This action arises out of a contract dispute concerning a marine dredging project. In July
2015, the Army Corps of Engineers awarded H2H Associates, LLC a contract for a dredging
project in Cohasset, Massachusetts. H2H subcontracted with Blue Waters Dredging LLC
(“BWD”) to perform work on that project. According to H2H, BWD fraudulently induced H2H
to make payments to it by submitting false lien waivers and then abandoned the job.
H2H brought suit against BWD and its members, including Herbert Haschen and
Dorothy Williams. A default was entered against defendant Dorothy Williams on July 31, 2019.
The case against defendant Herbert Haschen went to trial, and on August 8, 2019, the jury found
him liable for $148,626. H2H now seeks a default judgment against Williams pursuant to Fed.
R. Civ.
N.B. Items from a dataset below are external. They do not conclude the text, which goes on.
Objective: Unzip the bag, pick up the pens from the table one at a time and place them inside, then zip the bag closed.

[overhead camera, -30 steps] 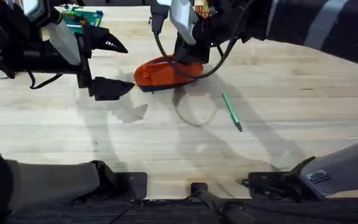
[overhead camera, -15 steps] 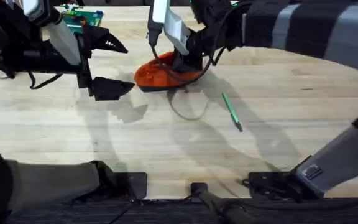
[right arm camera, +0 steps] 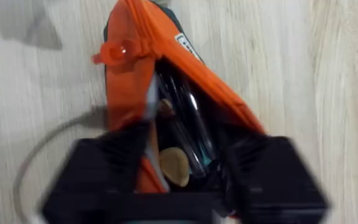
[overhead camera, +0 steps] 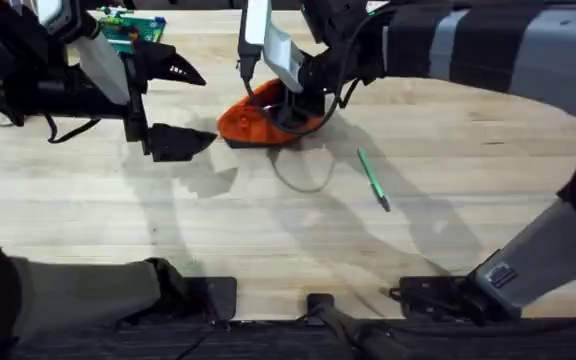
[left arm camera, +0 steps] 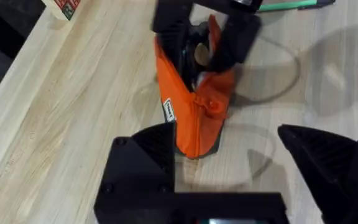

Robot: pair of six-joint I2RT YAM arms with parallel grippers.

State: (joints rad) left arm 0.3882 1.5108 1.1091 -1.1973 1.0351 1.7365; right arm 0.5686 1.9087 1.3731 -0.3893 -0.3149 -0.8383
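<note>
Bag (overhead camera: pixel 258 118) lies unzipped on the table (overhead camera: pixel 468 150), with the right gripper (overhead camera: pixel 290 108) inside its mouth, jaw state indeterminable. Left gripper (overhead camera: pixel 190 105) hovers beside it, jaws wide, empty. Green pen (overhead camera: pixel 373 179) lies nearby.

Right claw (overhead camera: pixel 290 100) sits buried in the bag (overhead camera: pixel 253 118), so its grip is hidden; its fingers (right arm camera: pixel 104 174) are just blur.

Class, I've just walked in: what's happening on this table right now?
The right claw is at the orange bag, its fingers reaching into the unzipped opening, where pens already lie inside. The left claw hangs open just beside the bag. One green pen is lying on the table, not yet packed.
</note>
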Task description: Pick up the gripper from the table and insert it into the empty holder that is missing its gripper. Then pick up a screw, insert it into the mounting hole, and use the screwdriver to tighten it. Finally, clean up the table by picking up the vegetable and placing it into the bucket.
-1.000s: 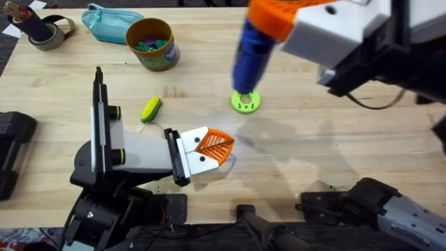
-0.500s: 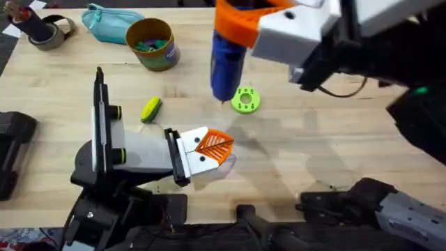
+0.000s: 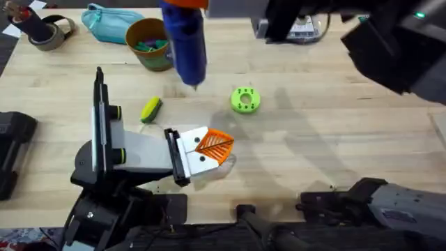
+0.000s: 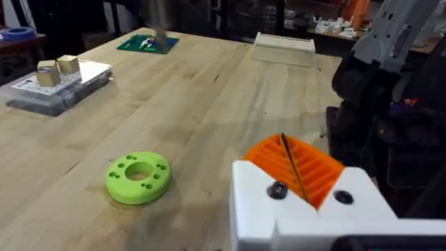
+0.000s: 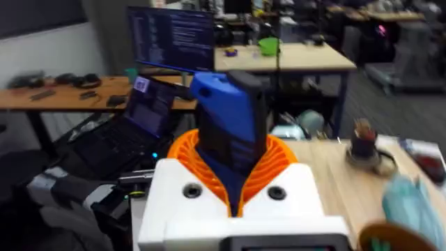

P. 55(b)(1). For the following reasons, the motion will be denied without prejudice.
I.
Background
A.
Factual Background
The evidence and testimony presented at trial established the following facts.
1.
The Dredging Job
On July 13, 2015, the Army Corps of Engineers awarded H2H a contract to dredge
Cohasset Harbor in Massachusetts. On August 27, 2015, H2H subcontracted with BWD to
provide all “labors, materials, equipment and services” necessary to dredge the harbor for a price
of $1,194,611.
BWD was a limited liability company organized under Maryland law. During the
relevant period, BWD had three members: Herbert Haschen and Dorothy Williams, who each
owned a 40% share of the company, and David Urbani, who owned the remaining 20%.
In early October 2015, after the job was scheduled to be started, BWD had not yet
obtained a necessary dredging booster pump. To begin the project, Haschen told H2H that BWD
needed to lease a pump from another company in Long Island, but that BWD would need
advance funding from H2H to be able to do so. In response, H2H transferred BWD $70,000.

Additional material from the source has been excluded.